On March 4, the Schwab U.S. REIT ETF (SCHH) dipped below $38. By the start of this month, it had appreciated more than 20% to trade above $44.

Perhaps most tellingly, the Fidelity Global Commodity Stock Fund (FFGCX) is up more than 27% since the end of January. This fund’s assets are roughly equally divided among energy, agriculture, and mining stocks. Over the same span, the SPDR S&P 500 ETF Trust (SPY) has gained less than half that amount. This fund’s performance is dominated by giant tech stocks that are consumers of hard assets.

As you can see, most of that differential in performance has occurred over the past three weeks. While FFGCX has spiked in value, SPY has gone nowhere.

Knock on Wood

The message the stock market is sending is clear. Higher commodity prices are on the way and will become a dominant theme on Wall Street in the months to come.

However, it isn’t just commodity producers that are benefiting from the rotation towards hard assets. Shares of home improvement retailers are also rising. Consumers are scrambling to purchase lumber and other materials that are skyrocketing in price as supplies run low.

During the past week, Lowe’s Companies (NYSE: LOW) and The Home Depot (NYSE: HD) both rose while the S&P 500 Index was falling.

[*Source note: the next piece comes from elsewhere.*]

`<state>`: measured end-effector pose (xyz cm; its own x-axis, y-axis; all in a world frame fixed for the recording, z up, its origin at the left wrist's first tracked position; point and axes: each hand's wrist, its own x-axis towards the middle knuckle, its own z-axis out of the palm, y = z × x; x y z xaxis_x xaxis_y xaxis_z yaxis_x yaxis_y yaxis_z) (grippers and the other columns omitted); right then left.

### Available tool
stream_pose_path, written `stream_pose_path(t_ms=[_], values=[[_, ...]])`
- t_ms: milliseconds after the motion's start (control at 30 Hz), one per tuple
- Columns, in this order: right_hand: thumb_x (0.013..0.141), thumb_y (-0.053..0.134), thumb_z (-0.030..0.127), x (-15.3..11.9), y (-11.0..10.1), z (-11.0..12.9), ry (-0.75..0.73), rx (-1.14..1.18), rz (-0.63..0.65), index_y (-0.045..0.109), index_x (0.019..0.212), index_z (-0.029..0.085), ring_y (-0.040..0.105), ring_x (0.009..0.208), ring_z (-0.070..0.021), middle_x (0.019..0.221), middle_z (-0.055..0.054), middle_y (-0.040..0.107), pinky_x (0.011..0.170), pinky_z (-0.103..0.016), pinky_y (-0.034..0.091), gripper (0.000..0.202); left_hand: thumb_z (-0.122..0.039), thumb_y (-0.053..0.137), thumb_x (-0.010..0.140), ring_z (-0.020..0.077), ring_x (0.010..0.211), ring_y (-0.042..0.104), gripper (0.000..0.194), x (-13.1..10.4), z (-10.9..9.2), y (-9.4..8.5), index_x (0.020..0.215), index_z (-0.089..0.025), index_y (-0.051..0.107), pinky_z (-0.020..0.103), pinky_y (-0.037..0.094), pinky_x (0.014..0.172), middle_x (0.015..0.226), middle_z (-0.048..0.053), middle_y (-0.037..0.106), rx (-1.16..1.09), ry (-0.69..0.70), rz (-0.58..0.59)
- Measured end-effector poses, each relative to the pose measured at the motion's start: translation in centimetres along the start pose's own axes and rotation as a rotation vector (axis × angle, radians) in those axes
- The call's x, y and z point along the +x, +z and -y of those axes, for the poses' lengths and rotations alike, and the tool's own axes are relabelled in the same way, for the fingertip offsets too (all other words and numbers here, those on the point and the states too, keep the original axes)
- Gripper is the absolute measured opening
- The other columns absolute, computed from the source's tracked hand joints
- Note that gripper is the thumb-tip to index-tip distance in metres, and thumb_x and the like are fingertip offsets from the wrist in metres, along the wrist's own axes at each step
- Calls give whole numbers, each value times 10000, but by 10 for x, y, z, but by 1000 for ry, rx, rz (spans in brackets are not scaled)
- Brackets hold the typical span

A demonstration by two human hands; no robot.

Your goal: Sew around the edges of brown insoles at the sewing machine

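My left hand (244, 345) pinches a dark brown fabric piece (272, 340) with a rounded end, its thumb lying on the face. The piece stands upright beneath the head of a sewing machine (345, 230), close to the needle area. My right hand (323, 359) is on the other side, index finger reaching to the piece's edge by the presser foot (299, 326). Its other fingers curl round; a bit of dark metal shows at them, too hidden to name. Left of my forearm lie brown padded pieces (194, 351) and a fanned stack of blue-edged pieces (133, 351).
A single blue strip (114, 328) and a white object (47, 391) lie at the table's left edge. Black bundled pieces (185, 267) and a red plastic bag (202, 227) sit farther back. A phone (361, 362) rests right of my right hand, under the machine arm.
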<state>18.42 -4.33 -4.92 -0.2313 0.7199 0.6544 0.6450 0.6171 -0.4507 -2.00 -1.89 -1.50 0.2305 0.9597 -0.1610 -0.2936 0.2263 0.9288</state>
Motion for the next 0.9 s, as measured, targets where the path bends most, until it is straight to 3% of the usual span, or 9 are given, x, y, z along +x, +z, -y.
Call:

At the same time, the iShares Global Timber & Forestry ETF (WOOD) reached an all-time high.

Normally, rising timber prices would be viewed as bad news since that depresses demand and squeezes profit margins for the retailers that sell lumber. But these aren’t normal times, and rapidly escalating home values make upgrading your current home cheaper than buying a new one.

Lowe’s and The Home Depot are both scheduled to release their first-quarter results next week. Based on their recent performance, it is apparent that Wall Street is expecting to hear good news from both companies.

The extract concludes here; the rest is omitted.